Arin berjalan mendekati si lelaki yang nyatanya tidak sedang melakukan apa-apa. Ember penuh tanah yang kemarin sore di letakkan persis di sebelahnya juga tak ada. Jadi, lelaki itu sedang apa?

"Selamat pagi," Sapa Awan ramah.

"Oh, selamat pagi. Kau sedang apa sendirian?"

Awan mengendikkan bahu. "Mau jalan-jalan pagi, mungkin?"

"Ah begitukah? Kebetulan aku juga mau jalan-jalan pagi. Ayo," Arin tersenyum tipis.

"Oke,"

Dalam acara jalan-jalan pagi dadakan ini, mereka membicarakan tentang diri masing-masing seperti perkenalan singkat, dan dilanjutkan dengan membahas kuliah di luar negeri.
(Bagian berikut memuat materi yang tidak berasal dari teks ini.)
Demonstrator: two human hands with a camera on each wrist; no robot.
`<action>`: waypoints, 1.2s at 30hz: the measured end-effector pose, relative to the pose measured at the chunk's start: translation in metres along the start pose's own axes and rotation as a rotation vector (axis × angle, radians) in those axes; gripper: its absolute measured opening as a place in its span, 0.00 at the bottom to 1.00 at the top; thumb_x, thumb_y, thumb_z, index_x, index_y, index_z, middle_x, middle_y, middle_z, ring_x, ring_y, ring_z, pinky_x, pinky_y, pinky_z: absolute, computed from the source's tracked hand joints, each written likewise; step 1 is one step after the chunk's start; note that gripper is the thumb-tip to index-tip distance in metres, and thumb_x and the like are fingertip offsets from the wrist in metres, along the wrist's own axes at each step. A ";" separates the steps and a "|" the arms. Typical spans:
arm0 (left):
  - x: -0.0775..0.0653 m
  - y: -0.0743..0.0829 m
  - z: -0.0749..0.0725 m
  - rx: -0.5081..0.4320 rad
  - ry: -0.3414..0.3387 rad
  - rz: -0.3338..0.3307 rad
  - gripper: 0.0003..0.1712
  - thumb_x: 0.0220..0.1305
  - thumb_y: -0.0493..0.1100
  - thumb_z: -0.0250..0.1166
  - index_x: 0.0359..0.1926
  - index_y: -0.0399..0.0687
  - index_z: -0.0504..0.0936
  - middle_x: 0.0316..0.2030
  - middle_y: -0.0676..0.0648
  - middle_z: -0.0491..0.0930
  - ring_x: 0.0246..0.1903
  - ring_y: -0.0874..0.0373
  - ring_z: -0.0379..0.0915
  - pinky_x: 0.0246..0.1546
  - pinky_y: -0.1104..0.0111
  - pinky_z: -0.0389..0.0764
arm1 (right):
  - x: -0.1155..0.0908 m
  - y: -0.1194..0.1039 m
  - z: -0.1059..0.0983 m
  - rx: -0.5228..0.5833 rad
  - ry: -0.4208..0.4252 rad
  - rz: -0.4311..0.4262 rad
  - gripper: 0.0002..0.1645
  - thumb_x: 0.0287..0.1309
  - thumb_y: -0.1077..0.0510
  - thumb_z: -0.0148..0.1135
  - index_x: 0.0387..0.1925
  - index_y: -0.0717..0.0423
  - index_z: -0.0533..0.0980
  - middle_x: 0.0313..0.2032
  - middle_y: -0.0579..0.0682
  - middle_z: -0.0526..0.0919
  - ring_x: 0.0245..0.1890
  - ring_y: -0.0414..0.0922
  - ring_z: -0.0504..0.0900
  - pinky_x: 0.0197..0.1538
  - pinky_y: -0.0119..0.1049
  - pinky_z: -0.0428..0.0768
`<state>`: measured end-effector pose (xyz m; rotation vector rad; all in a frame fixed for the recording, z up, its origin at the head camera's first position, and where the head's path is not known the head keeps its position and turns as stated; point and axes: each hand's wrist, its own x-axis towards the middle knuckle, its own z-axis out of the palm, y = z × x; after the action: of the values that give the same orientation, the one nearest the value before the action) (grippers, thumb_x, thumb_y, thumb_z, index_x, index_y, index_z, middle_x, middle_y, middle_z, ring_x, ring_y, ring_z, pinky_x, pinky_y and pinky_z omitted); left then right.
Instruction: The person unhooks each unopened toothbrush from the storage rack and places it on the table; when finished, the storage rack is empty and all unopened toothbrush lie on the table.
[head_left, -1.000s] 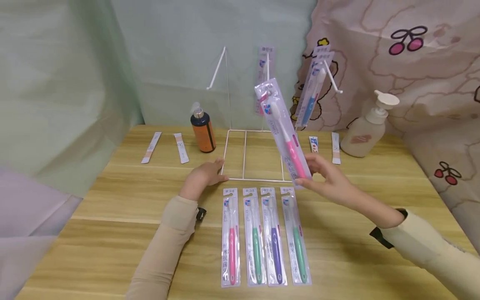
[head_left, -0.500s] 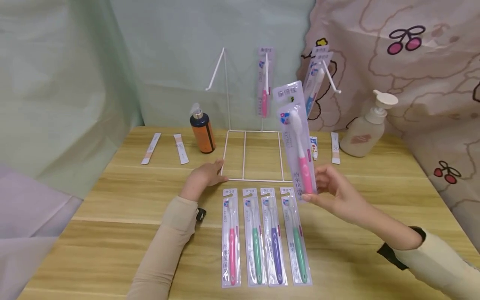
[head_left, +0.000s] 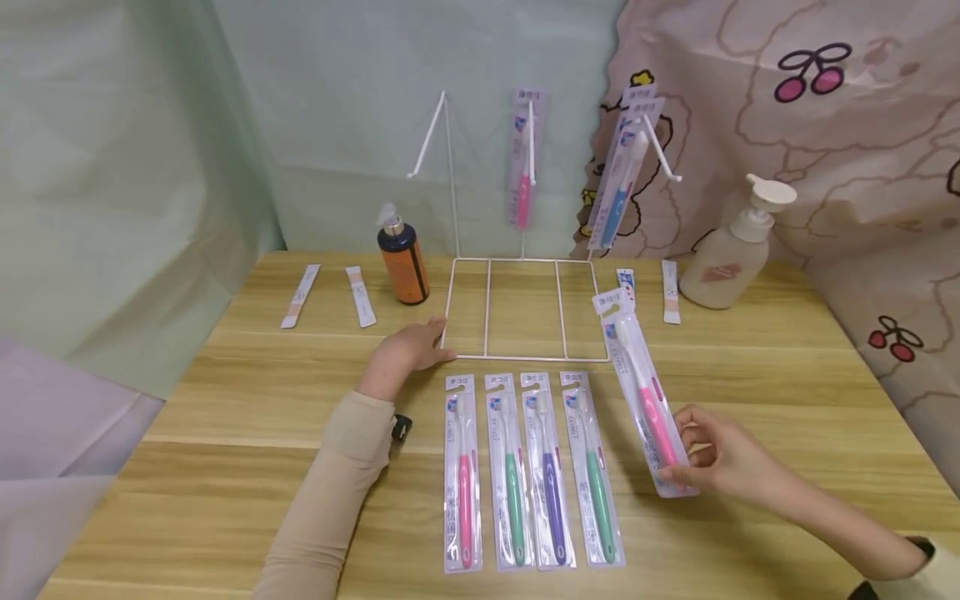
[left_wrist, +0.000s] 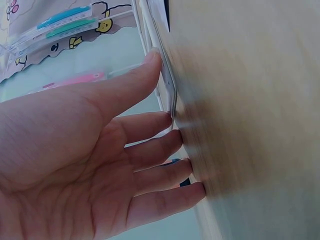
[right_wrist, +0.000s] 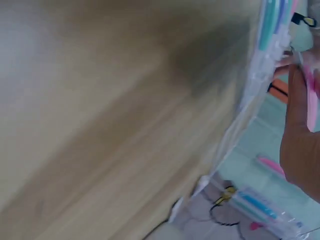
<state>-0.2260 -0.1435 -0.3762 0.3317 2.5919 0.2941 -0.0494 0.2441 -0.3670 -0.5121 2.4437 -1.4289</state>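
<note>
My right hand point(head_left: 723, 458) pinches the lower end of a packaged pink toothbrush point(head_left: 647, 396), which is tilted over the right side of the table. My left hand point(head_left: 401, 358) touches the front left corner of a white wire display rack point(head_left: 525, 359); in the left wrist view its fingers point(left_wrist: 155, 172) stretch out with their tips at the tabletop. A packaged pink toothbrush point(head_left: 523, 196) hangs from the rack's middle hook. Packaged toothbrushes point(head_left: 618, 200), the front one blue, hang on the right hook, while the left hook point(head_left: 427, 137) is bare.
In a row before the rack lie packaged toothbrushes, pink point(head_left: 463, 500), green point(head_left: 513, 500), purple point(head_left: 553, 500) and green point(head_left: 597, 500). An orange-labelled pump bottle point(head_left: 405, 262), a cream pump bottle point(head_left: 727, 258), several small sachets point(head_left: 360, 296) and a small tube point(head_left: 626, 282) stand or lie around it.
My right hand has carried the pink toothbrush from before the rack's hooks down and to the right, close to the tabletop. The left hand has stayed at the rack's corner.
</note>
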 end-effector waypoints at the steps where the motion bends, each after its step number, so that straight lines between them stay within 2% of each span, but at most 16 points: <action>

Awan dengar Arin baru saja lulus dari Universitas Sydney, dan ya lelaki itu bertanya tak jauh dari seputar bagaimana cara bertahan hidup di sana.

"Ayahku juga sempat minta supaya aku sekolah di luar negeri, tapi aku tolak."

Kenapa?"

"Aku punya kerjaan di sini, jadi tidak mungkin aku tinggal begitu saja."

"Menanam kopi?"

Awan menggaruk pipi. "Hmm, sebenarnya menanam kopi hanya pekerjaan sambilanku."

Arin menatap Awan tak mengerti.

"Sejujurnya aku punya kedai kopi sendiri. Soal bibit yang aku tanam, aku baru pertama kali ini mencobanya. Hitung-hitung kalau kopinya berhasil dipanen jadi bisa menghemat pengeluaran." Awan masih dengan muka seriusnya.

"Oh, begitu." Arin mengangguk paham.

"Kalau kau tidak keberatan, aku mau mengajakmu ke kedaiku. Kebetulan sedang ada promo akhir tahun."

"Boleh," Jawab Arin tanpa ragu.

"Nanti malam bisa? Sepertinya suasananya lebih bagus dan ramai."

Arin mengangguk untuk kesekian kali.

"Kalau begitu bisa beri tahu aku nama kedaimu? Supaya aku tidak tersesat nanti."

"Kau mau datang sendiri? Aku bisa menjemputmu. Lagipula kan aku yang minta."

Arin menggeleng singkat. "Aku berangkat sendiri saja, lagipula kau pasti sibuk melayani pelanggan."

Tak lama setelahnya Awan merogoh saku celana, membuka dompet dan menyerahkan kartu nama pada perempuan yang berjalan di sampingnya sedari tadi.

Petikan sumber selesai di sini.